Your goal
Leave every image out, and print the remaining lines below exactly.

--------------------------------------------------

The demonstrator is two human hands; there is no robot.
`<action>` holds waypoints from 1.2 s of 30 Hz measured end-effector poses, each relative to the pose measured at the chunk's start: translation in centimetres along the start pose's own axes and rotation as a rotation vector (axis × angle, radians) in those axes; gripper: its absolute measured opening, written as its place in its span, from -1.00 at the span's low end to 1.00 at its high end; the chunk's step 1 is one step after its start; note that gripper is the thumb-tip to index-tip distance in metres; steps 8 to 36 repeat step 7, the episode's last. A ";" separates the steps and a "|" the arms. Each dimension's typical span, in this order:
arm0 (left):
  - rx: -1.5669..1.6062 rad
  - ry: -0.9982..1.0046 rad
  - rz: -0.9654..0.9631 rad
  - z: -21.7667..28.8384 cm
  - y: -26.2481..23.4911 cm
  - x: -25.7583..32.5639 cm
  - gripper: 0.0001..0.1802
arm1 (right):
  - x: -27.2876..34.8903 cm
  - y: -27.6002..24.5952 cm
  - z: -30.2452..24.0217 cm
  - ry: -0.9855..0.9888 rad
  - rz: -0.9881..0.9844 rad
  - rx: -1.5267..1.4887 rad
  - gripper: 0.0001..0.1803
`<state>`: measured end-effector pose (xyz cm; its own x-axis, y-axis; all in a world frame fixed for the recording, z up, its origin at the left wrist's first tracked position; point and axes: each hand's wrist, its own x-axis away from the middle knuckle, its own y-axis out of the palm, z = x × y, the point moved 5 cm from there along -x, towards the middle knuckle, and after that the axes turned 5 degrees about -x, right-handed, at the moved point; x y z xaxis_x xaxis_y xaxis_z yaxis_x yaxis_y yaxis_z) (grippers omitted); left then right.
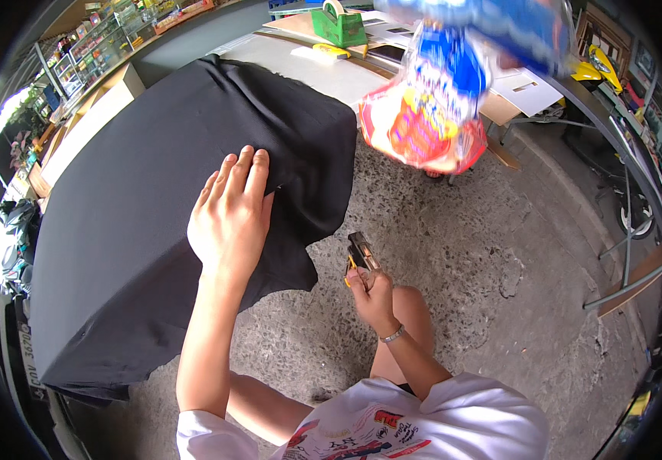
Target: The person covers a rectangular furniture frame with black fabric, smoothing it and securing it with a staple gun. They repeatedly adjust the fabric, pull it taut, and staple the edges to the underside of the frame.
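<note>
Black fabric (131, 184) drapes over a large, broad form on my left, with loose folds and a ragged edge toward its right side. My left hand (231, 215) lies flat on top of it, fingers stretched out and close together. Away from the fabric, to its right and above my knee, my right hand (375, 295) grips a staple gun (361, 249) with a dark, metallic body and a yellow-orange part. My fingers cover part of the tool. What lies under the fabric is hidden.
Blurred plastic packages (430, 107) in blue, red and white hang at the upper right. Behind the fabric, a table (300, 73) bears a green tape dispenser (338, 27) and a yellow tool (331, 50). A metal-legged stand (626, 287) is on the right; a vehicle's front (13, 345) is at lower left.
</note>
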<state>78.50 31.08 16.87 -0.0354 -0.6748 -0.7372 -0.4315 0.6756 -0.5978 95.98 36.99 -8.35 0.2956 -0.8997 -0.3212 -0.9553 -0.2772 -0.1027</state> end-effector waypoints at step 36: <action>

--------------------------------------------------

Finished task
The demonstrator is two human hands; there is no robot.
`<action>` holds waypoints from 1.2 s of 30 Hz measured end-effector poses, each relative to the pose measured at the chunk's start: translation in centimetres along the start pose's own axes and rotation as a rotation vector (axis × angle, radians) in those axes; gripper: its absolute measured opening, written as its place in its span, from -1.00 at the span's low end to 1.00 at its high end; the chunk's step 1 is one step after its start; note that gripper is the thumb-tip to index-tip distance in metres; steps 8 to 36 repeat step 7, the episode's last. A ";" separates the steps and a "|" the arms. Each dimension's typical span, in this order:
arm0 (left):
  - rx: -1.5669..1.6062 rad
  - ry: -0.9982..1.0046 rad
  - rz: -0.9654..0.9631 rad
  - z: -21.7667..28.8384 cm
  - y: -26.2481..23.4911 cm
  - x: -25.7583..32.5639 cm
  - gripper: 0.0001..0.1802
arm1 (right):
  - x: -27.2876..34.8903 cm
  - y: -27.6002..24.5952 cm
  - z: -30.2452..24.0217 cm
  - ry: -0.9855..0.9888 rad
  - rz: -0.9881..0.9844 rad
  - rx: -1.5267..1.4887 rad
  - gripper: 0.0001..0.1803
`<state>`: measured end-effector pose (xyz cm; its own x-axis, y-axis; all in a world frame fixed for the recording, z up, its origin at the left wrist's first tracked position; point and axes: each hand's wrist, its own x-axis away from the middle knuckle, its own y-axis out of the palm, z = x × y, the point moved 5 cm from there along -x, towards the middle knuckle, and after that the axes turned 5 degrees about -x, right-handed, at the moved point; x y z xaxis_x xaxis_y xaxis_z yaxis_x yaxis_y yaxis_z) (grippers omitted); left then right.
Target: The person covers a rectangular furniture frame with black fabric, smoothing it and securing it with a staple gun. They repeatedly adjust the fabric, pull it taut, and staple the edges to the underside of the frame.
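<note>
Black fabric (131, 184) drapes over a large, broad form on my left, with loose folds and a ragged edge toward its right side. My left hand (231, 215) lies flat on top of it, fingers stretched out and close together. Away from the fabric, to its right and above my knee, my right hand (375, 295) grips a staple gun (361, 249) with a dark, metallic body and a yellow-orange part. My fingers cover part of the tool. What lies under the fabric is hidden.
Blurred plastic packages (430, 107) in blue, red and white hang at the upper right. Behind the fabric, a table (300, 73) bears a green tape dispenser (338, 27) and a yellow tool (331, 50). A metal-legged stand (626, 287) is on the right; a vehicle's front (13, 345) is at lower left.
</note>
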<state>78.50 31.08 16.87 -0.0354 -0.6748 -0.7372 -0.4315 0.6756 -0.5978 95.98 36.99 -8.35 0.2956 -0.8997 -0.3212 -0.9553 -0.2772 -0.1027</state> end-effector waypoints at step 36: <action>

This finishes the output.